Ich habe oft Dreizehnstundentage und nicht immer eine Fünftagewoche. Aber es kommt nicht auf die Quantität an. Für mich ist entscheidend, dass ich meine Arbeit als sinnvoll erlebe. Ich bin als Selbständiger in der privilegierten Situation, nur das zu machen, wofür ich mich autonom entschieden habe. Ich kann unmöglich allen und allem gerecht werden. Deshalb führe ich innere Dialoge mit mir und wende dabei natürlich meine eigenen Konzepte an. Eins nenne ich Metabalance. Das heißt, ich bin in Balance, akzeptiere mich aber auch, wenn ich mal wieder ins Schleudern komme. Und ich praktiziere Metazufriedenheit, das heißt, ich bin ganz zufrieden damit, dass ich nicht ganz zufrieden bin, denn ich kann machen, was ich will, irgendwem werde ich immer nicht gerecht, selbst wenn mein Tag 70 Stunden hätte. Ich tue nach bestem Wissen und Gewissen, was mir möglich ist, erkenne meine Endlichkeit an und sage, mehr geht jetzt nicht. Wenn mein Organismus sagt, jetzt reicht es, sonst kriegst du die Konventionalstrafe, zum Beispiel Kopfschmerz, dann sage ich: Danke lieber Organismus, und dann muss ich damit leben, dass ich etwas nicht schaffe, was es wert gewesen wäre.

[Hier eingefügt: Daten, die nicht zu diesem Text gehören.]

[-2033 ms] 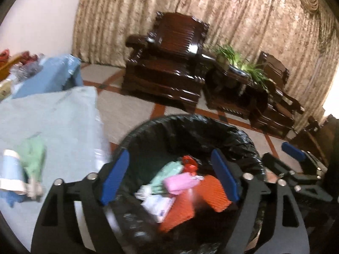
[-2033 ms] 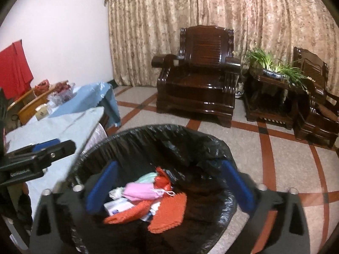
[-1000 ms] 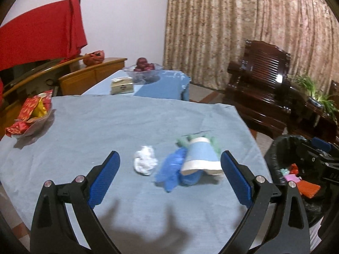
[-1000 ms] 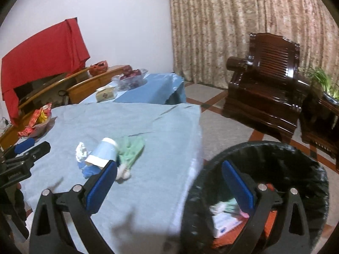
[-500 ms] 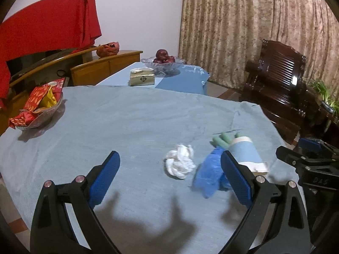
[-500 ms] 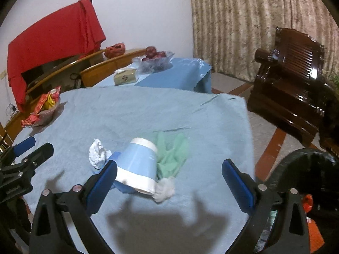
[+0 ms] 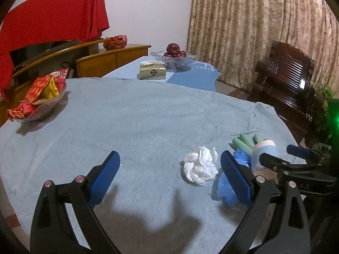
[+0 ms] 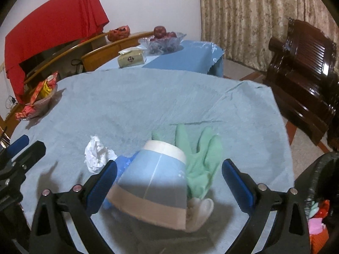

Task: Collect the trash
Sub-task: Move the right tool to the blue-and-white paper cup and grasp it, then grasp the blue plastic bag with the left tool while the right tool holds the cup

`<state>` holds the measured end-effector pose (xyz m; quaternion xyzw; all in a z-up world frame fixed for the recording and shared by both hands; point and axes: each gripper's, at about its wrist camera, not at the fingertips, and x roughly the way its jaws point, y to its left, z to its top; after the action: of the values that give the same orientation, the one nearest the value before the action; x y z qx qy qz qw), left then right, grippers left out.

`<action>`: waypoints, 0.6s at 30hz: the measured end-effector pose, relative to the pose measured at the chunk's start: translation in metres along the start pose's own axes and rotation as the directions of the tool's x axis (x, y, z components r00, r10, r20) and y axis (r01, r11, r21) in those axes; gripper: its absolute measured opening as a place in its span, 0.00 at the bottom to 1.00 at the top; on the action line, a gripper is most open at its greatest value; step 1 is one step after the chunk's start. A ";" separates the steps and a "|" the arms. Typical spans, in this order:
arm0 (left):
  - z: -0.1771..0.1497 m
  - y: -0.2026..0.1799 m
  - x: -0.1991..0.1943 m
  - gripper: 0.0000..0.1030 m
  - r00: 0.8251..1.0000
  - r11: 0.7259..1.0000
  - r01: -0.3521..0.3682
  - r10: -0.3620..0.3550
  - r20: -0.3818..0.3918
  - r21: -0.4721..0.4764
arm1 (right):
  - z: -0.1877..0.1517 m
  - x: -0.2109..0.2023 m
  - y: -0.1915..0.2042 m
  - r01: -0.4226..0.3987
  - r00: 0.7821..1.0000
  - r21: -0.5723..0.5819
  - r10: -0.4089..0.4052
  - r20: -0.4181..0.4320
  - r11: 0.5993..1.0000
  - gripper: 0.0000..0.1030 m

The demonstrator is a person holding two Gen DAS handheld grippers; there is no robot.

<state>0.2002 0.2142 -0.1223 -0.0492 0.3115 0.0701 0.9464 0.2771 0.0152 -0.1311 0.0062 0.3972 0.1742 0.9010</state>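
- The left claw [image 7: 168, 174] hangs over the near edge of the worktop [image 7: 131, 122], jaws spread wide and holding nothing.
- The right claw [image 8: 169, 180] is also wide open and empty; the paper cup [image 8: 151, 185] lies on its side between its blue pads [image 8: 101, 185] with a gap on either side.
- The trash sits together near the right edge of the worktop: a crumpled white tissue [image 7: 200, 168], a blue glove [image 7: 227, 187] just beside it, the cup, and a green glove [image 8: 201, 163] touching the cup's far side.
- A small whitish scrap [image 8: 200, 208] lies against the cup's brown-banded rim.
- A black-lined bin [image 8: 317, 190] stands off the right edge, with pink and orange litter inside.
- At the far left edge rests a glass bowl of red snack packets [image 7: 40, 99].
- Beyond the far edge, a second blue-covered table carries a tissue box [image 7: 152, 72] and a fruit bowl [image 7: 173, 58].
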 end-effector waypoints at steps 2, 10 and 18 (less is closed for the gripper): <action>0.000 0.000 0.001 0.90 1.000 1.000 0.001 -0.001 -0.002 -0.003 | -0.001 0.004 0.002 -0.003 1.000 -0.006 0.003 -0.018 1.000 0.94; -0.004 -0.001 0.005 0.90 1.000 1.000 0.006 -0.006 -0.016 -0.009 | -0.013 0.002 0.003 -0.087 0.995 -0.011 0.086 -0.052 0.996 0.62; -0.006 -0.011 -0.002 0.90 1.000 1.000 0.022 -0.022 -0.012 0.005 | -0.020 -0.026 -0.013 -0.131 0.991 0.022 0.132 -0.024 0.991 0.55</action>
<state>0.1971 0.2019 -0.1258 -0.0505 0.3170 0.0585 0.9453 0.2507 -0.0084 -0.1278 0.0393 0.4092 0.2292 0.8823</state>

Mein Kriterium für relative Zufriedenheit ist nicht Erfolg, sondern die Frage, ob das, was ich tue, sinnvoll ist. Selbst wenn etwas nicht klappt, würdige ich mich dafür, dass ich es überhaupt versucht habe, und tröste mich. Meistens gelingt mir das, manchmal drehe ich auch eine Ehrenrunde im Hadern.
Gunther Schmidt, Facharzt für psychosomatische Medizin und Psychotherapie, leitet das Milton-Erickson-Institut Heidelberg und ist ärztlicher Direktor der sysTeliosKlinik für psychosomatische Gesundheitsentwicklung und Kompetenzentfaltung.